Enzyme assemblies such as type II polyketide synthases (PKSs) produce a wide array of bioactive secondary metabolites. While the molecules produced by type II PKSs have found remarkable clinical success, the biosynthetic prowess of these enzymes has been stymied by 1) the inability to reconstitute the bioactivity of the minimal PKS enzymes in vitro and 2) limited exploration of type II PKSs from diverse phyla. To begin filling this unmet need, we expressed, purified, and characterized the ketosynthase chain length factor (KS-CLF) and acyl carrier protein (ACP) from Ktedonobacter racemifer (Kr). Using E. coli as a heterologous host, we obtained soluble proteins in titers signifying improvements over previous KS-CLF heterologous expression efforts. Characterization of these enzymes reveals that KrACP has self-malonylating activity. Sedimentation velocity analytical ultracentrifugation (SV-AUC) analysis of holo-KrACP and KrKS-CLF indicates that these enzymes do not interact in vitro, suggesting that the acylated state of these proteins might play an important role in facilitating biosynthetically relevant interactions. These results lay important groundwork for optimizing the interaction between KrKS-CLF and KrACP and exploring the biosynthetic potential of other non-actinomycete type II PKSs.

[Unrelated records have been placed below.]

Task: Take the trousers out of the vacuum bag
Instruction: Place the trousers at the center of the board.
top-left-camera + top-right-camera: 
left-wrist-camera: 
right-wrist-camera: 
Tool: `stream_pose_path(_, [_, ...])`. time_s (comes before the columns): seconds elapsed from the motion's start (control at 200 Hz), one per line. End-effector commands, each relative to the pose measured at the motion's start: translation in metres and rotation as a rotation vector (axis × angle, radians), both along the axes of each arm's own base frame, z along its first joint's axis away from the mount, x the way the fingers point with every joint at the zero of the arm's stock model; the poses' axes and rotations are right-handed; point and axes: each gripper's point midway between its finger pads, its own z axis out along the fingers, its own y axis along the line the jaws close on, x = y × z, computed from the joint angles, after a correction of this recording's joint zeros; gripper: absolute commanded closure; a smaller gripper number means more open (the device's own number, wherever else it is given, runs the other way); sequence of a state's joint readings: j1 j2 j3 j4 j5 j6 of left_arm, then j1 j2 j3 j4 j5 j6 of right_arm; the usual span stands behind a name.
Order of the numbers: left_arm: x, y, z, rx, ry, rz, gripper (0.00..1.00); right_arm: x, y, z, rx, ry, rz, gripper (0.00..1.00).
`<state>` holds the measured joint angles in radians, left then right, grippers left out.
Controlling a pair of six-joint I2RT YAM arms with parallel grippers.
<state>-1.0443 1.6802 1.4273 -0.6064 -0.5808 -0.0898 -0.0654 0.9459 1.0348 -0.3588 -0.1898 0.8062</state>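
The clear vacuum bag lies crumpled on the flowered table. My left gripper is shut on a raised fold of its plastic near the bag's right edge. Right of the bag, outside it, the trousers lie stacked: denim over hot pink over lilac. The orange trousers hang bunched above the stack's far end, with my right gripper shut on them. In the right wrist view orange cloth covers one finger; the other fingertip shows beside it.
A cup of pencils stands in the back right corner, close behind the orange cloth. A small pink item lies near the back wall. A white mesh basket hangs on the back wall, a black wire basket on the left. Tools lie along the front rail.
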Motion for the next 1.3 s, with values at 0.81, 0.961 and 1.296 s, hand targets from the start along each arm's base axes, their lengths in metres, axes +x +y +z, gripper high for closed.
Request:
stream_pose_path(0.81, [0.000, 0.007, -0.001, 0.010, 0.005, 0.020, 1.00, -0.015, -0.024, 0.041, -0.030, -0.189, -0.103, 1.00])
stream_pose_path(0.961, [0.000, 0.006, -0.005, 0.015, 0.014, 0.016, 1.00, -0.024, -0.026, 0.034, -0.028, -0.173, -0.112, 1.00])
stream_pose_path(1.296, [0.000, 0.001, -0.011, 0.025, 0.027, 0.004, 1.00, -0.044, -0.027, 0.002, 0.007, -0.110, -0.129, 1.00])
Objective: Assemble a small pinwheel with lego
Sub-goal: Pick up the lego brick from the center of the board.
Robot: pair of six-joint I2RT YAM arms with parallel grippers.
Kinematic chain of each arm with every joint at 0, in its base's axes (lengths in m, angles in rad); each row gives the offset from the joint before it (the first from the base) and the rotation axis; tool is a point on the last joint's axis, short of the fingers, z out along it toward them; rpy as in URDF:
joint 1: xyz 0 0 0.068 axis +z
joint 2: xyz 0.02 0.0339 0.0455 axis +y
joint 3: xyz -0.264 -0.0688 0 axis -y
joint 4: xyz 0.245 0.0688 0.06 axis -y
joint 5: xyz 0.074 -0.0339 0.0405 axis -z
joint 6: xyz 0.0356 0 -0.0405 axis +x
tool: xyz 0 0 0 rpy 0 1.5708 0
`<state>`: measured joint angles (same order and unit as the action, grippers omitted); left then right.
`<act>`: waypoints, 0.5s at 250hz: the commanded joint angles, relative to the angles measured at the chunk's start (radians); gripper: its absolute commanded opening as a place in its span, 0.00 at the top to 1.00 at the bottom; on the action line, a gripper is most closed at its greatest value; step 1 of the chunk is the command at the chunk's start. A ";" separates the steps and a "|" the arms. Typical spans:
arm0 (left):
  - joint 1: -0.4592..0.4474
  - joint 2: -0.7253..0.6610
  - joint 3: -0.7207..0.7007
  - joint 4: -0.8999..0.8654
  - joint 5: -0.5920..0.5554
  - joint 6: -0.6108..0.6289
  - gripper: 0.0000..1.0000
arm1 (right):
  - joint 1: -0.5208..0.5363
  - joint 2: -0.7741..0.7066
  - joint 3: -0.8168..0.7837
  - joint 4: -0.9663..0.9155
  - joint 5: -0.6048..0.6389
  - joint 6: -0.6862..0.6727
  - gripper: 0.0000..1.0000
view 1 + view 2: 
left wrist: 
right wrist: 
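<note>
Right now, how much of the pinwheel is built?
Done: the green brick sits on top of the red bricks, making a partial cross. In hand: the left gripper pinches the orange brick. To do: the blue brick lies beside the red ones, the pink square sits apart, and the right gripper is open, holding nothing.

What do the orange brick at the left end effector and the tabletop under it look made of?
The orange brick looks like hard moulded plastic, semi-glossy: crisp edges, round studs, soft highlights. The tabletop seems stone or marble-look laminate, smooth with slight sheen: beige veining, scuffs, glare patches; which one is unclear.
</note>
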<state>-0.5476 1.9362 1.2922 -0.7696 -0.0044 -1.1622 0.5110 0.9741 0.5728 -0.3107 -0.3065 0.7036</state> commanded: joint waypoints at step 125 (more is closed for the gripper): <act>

诸如II型聚酮化合物合酶（PKS）之类的酶组装物可产生多种生物活性次级代谢产物。虽然II型PKS产生的分子已获得了巨大的临床成功，但这些酶的生物合成能力受到了以下阻碍：1）无法在体外重建最小的PKS酶的生物活性，以及2）限制了对多种II型PKS的探索门。为了满足这一未满足的需求，我们表达，纯化和表征了来自总状竞争杆菌（Kr）的酮合成酶链长因子（KS-CLF）和酰基载体蛋白（ACP ）。使用大肠杆菌作为异源宿主，我们获得了滴度可溶的蛋白，表示相对于先前的KS-CLF异源表达工作有所改进。这些酶的表征表明，Kr ACP具有自我丙二酰化活性。沉降速度分析超速离心（SV-AUC）的分析全息-氪ACP和氪KS-CLF表明，这些酶不相互作用体外，这表明这些蛋白质的酰化状态可能在推动生物合成相关的相互作用中发挥重要作用。这些结果为优化Kr KS-CLF和Kr之间的相互作用奠定了重要的基础。ACP，并探索其他II类非放线菌PKS的生物合成潜力。